● WHAT YOU ARE ASKED TO DO:
Scan the following material for the string "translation" and copy each line in which it appears.

● DATASET ENTRIES:
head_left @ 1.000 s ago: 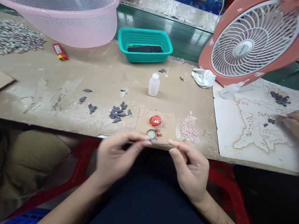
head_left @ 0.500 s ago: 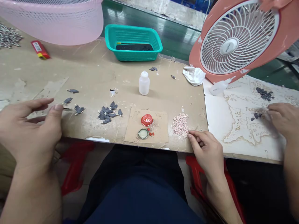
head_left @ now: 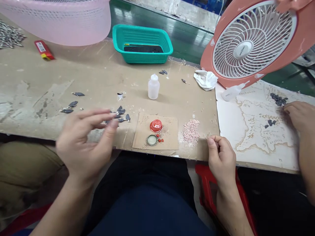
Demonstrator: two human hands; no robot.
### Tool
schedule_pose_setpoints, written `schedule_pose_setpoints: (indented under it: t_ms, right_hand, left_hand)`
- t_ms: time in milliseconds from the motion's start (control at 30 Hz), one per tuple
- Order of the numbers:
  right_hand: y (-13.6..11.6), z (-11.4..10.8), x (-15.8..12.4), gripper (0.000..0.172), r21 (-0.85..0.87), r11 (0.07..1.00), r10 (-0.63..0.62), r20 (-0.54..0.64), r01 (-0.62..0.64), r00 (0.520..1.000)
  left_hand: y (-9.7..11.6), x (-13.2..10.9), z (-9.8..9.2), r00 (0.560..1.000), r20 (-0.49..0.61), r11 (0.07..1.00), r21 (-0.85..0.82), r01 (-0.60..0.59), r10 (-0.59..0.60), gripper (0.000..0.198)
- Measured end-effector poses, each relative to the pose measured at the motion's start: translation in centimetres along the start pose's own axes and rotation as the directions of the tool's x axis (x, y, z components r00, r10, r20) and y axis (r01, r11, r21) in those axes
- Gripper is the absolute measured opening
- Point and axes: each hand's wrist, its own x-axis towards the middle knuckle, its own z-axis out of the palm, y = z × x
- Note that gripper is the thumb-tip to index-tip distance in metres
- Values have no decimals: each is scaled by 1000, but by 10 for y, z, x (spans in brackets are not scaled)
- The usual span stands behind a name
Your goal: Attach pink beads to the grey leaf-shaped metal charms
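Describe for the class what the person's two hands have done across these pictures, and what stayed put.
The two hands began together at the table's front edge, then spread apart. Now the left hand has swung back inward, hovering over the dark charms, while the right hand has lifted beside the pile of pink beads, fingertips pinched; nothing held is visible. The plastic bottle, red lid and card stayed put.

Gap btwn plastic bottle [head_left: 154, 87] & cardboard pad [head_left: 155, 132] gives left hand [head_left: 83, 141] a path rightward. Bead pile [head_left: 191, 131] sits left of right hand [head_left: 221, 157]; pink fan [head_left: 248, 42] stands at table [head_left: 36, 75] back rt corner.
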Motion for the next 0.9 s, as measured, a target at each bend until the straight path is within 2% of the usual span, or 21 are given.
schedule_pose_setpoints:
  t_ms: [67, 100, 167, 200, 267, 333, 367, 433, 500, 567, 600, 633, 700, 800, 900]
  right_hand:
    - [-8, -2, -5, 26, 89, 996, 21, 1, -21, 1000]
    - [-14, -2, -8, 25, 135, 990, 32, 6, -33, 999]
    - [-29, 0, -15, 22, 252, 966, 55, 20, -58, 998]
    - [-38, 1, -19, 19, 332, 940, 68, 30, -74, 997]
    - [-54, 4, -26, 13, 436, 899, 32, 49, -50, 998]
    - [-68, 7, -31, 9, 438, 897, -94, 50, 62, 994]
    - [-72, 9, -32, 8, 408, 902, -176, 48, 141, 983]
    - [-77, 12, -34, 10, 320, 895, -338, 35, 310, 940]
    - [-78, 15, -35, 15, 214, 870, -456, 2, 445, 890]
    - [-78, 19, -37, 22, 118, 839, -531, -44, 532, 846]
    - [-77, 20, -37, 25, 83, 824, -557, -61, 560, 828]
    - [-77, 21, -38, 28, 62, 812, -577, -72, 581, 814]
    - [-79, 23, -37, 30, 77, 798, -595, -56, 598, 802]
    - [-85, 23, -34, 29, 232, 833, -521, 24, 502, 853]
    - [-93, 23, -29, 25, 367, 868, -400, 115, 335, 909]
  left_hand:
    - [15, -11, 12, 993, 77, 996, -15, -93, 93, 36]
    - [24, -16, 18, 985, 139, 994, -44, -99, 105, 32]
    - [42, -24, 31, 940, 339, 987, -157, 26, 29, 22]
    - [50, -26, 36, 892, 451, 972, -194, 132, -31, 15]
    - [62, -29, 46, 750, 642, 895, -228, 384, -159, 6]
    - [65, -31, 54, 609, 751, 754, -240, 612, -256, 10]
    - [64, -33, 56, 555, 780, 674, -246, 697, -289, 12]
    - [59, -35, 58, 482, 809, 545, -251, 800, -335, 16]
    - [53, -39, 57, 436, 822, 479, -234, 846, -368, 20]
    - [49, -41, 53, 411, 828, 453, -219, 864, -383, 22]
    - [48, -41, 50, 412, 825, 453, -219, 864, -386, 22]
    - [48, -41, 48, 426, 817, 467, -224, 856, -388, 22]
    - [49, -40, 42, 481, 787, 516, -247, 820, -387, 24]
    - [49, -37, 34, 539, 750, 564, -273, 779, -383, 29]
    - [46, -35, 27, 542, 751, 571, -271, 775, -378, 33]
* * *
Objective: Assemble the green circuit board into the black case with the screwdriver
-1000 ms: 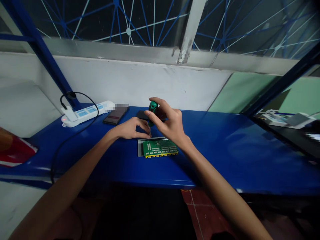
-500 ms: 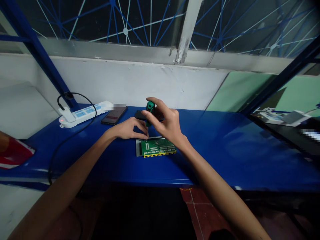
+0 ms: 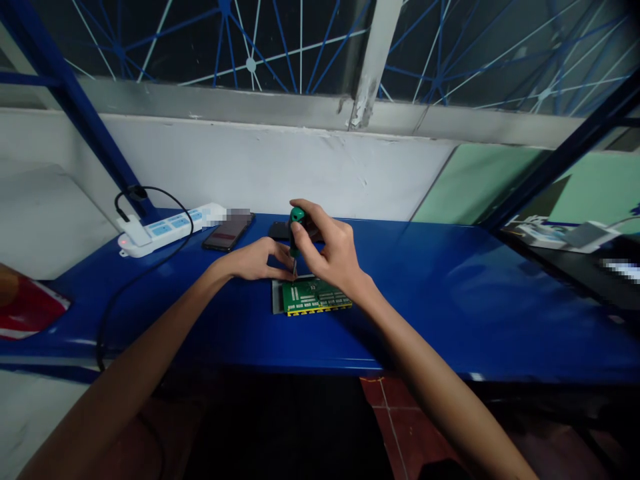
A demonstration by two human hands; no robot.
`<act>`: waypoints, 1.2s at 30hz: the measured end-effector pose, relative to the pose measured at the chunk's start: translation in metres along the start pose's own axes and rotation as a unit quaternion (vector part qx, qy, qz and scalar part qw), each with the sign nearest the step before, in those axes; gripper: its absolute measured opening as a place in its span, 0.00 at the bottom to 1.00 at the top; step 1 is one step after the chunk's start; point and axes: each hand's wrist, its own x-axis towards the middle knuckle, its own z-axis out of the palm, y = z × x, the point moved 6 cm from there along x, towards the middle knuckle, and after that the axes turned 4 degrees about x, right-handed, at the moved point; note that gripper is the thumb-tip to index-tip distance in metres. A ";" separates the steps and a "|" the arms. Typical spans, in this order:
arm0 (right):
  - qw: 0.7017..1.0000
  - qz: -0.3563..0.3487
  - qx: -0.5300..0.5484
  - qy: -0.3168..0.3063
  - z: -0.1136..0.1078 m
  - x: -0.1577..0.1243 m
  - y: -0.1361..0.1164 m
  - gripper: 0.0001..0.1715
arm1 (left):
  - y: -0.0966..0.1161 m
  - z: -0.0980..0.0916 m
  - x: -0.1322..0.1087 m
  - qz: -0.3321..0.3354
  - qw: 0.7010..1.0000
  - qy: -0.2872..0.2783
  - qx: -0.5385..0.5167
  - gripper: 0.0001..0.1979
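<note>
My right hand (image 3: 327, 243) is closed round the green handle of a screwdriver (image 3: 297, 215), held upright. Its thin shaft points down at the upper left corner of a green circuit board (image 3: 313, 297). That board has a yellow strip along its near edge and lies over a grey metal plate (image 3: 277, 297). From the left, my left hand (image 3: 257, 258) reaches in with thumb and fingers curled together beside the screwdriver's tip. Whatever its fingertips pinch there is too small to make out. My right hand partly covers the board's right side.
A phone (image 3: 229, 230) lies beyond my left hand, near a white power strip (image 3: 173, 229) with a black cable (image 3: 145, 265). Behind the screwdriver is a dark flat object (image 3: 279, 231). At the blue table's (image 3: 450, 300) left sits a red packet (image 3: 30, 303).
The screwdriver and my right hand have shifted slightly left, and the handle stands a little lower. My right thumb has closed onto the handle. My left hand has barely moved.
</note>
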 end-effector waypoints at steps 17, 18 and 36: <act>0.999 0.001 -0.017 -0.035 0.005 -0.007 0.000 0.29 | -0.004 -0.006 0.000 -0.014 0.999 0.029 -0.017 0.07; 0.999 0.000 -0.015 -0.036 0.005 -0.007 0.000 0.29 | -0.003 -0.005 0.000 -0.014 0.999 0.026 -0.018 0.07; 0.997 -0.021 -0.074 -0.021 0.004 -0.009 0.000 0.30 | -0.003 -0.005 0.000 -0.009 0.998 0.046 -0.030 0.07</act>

● RESPONSE TO THE TASK:
- Measured end-effector poses, each relative to the pose measured at the motion's start: translation in centimetres along the start pose's own axes and rotation as the directions of the tool's x axis (x, y, z components r00, r10, r20) and y axis (r01, r11, r21) in those axes
`<act>`: waypoints, 1.2s at 30hz: the measured end-effector pose, relative to the pose measured at the chunk's start: translation in metres along the start pose's own axes and rotation as a unit quaternion (vector part qx, qy, qz and scalar part qw), each with the sign nearest the step before, in those axes; gripper: its absolute measured opening as a place in its span, 0.00 at the bottom to 1.00 at the top; step 1 is one step after the chunk's start; point and axes: each hand's wrist, its own x-axis towards the middle knuckle, its own z-axis out of the palm, y = z × x, the point moved 6 cm from there along x, towards the middle knuckle, and after that the axes turned 4 degrees about x, right-handed, at the moved point; note that gripper is the thumb-tip to index-tip distance in metres. A ";" separates the steps and a "|" the arms. Typical spans, in this order:

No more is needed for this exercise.